Re: [PATCH v7 0/3] mm/slub: extend redzone check for kmalloc objects

From: Feng Tang
Date: Mon Nov 28 2022 - 00:46:55 EST


On Wed, Nov 23, 2022 at 10:48:50AM +0100, Vlastimil Babka wrote:
> On 11/21/22 07:38, Feng Tang wrote:
> > On Fri, Nov 11, 2022 at 04:29:43PM +0800, Tang, Feng wrote:
> >> On Fri, Nov 11, 2022 at 04:16:32PM +0800, Vlastimil Babka wrote:
> >> > > for (shift = 3; shift <= 12; shift++) {
> >> > > size = 1 << shift;
> >> > > buf = kmalloc(size + 4, GFP_KERNEL);
> >> > > /* We have 96, 196 kmalloc size, which is not power of 2 */
> >> > > if (size == 64 || size == 128)
> >> > > oob_size = 16;
> >> > > else
> >> > > oob_size = size - 4;
> >> > > memset(buf + size + 4, 0xee, oob_size);
> >> > > kfree(buf);
> >> > > }
> >> >
> >> > Sounds like a new slub_kunit test would be useful? :) doesn't need to be
> >> > that exhaustive wrt all sizes, we could just pick one and check that a write
> >> > beyond requested kmalloc size is detected?
> >>
> >> Just git-grepped out slub_kunit.c :), will try to add a case to it.
> >> I'll also check if the case will also be caught by other sanitizer
> >> tools like kasan/kfence etc.
> >
> > Just checked, kasan has already has API to disable kasan check
> > temporarily, and I did see sometime kfence can chime in (4 out of 178
> > runs) so we need skip kfenced address.
> >
> > Here is the draft patch, thanks!
> >
> > From 45bf8d0072e532f43063dbda44c6bb3adcc388b6 Mon Sep 17 00:00:00 2001
> > From: Feng Tang <feng.tang@xxxxxxxxx>
> > Date: Mon, 21 Nov 2022 13:17:11 +0800
> > Subject: [PATCH] mm/slub, kunit: Add a case for kmalloc redzone functionality
> >
> > kmalloc redzone check for slub has been merged, and it's better to add
> > a kunit case for it, which is inspired by a real-world case as described
> > in commit 120ee599b5bf ("staging: octeon-usb: prevent memory corruption"):
> >
> > "
> > octeon-hcd will crash the kernel when SLOB is used.

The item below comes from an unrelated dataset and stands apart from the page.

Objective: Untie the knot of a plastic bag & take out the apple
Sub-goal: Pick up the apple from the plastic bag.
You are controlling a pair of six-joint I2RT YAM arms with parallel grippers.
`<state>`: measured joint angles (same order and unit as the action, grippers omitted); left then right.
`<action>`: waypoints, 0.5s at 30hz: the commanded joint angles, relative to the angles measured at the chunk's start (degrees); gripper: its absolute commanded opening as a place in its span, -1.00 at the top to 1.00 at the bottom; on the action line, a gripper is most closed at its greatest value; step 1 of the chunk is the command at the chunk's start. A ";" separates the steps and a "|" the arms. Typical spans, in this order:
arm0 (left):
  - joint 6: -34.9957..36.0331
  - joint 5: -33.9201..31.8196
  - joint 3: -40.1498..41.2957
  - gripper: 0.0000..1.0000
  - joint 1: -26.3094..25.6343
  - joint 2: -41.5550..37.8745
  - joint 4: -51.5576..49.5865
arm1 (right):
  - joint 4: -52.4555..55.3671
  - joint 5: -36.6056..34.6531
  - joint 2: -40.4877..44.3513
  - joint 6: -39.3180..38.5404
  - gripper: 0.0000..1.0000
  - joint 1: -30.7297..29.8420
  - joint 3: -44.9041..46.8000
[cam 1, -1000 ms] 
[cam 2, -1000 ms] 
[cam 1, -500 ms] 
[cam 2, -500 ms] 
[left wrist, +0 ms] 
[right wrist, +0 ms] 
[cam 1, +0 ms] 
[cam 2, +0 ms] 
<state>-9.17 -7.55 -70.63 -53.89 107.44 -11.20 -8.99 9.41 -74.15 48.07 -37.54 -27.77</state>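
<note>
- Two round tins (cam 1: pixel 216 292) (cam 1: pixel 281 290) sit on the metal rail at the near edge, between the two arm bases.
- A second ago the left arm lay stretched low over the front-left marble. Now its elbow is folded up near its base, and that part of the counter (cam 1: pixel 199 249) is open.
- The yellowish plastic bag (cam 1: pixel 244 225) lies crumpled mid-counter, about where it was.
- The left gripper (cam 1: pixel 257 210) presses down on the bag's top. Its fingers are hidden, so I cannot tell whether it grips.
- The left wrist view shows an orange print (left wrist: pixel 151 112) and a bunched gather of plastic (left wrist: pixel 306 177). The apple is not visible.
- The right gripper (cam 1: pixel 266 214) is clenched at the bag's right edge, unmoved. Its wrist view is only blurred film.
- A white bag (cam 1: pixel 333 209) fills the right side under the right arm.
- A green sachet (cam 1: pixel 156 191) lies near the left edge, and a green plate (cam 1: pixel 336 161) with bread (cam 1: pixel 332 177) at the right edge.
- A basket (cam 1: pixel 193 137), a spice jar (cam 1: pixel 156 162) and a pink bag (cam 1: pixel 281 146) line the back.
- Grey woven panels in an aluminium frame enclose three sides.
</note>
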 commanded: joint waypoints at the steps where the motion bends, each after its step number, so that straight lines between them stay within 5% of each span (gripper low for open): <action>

This usually happens
> > after the 18-byte control transfer when a device descriptor is read.
> > The DMA engine is always transfering full 32-bit words and if the
> > transfer is shorter, some random garbage appears after the buffer.
> > The problem is not visible with SLUB since it rounds up the allocations
> > to word boundary, and the extra bytes will go undetected.
> > "
> > Suggested-by: Vlastimil Babka <vbabka@xxxxxxx>
> > Signed-off-by: Feng Tang <feng.tang@xxxxxxxxx>
> > ---
> > lib/slub_kunit.c | 42 ++++++++++++++++++++++++++++++++++++++++++
> > mm/slab.h | 15 +++++++++++++++
> > mm/slub.c | 4 ++--
> > 3 files changed, 59 insertions(+), 2 deletions(-)
> >
> > diff --git a/lib/slub_kunit.c b/lib/slub_kunit.c
> > index 7a0564d7cb7a..0653eed19bff 100644
> > --- a/lib/slub_kunit.c
> > +++ b/lib/slub_kunit.c
> > @@ -120,6 +120,47 @@ static void test_clobber_redzone_free(struct kunit *test)
> > kmem_cache_destroy(s);
> > }
> >
> > +
> > +/*
> > + * This case is simulating a real world case, that a device driver
> > + * requests 18 bytes buffer, but the device HW has obligation to
> > + * operate on 32 bits granularity, so it may actually read or write
> > + * 20 bytes to the buffer, and possibly pollute 2 extra bytes after
> > + * the requested space.
> > + */
> > +static void test_kmalloc_redzone_access(struct kunit *test)
> > +{
> > + u8 *p;
> > +
> > + if (!is_slub_debug_flags_enabled(SLAB_STORE_USER | SLAB_RED_ZONE))
> > + kunit_skip(test, "Test required SLAB_STORE_USER & SLAB_RED_ZONE flags on");
>
> Hrmm, this is not great. I didn't realize that we're testing kmalloc()
> specific code, so we can't simply create test-specific caches as in the
> other kunit tests.
> What if we did create a fake kmalloc cache with the necessary flags and used
> it with kmalloc_trace() instead of kmalloc()? We would be bypassing the
> kmalloc() inline layer so theoretically orig_size handling bugs could be
> introduced there that the test wouldn't catch, but I think that's rather
> unlikely. Importantly we would still be stressing the orig_size saving and
> the adjusted redzone check using this info.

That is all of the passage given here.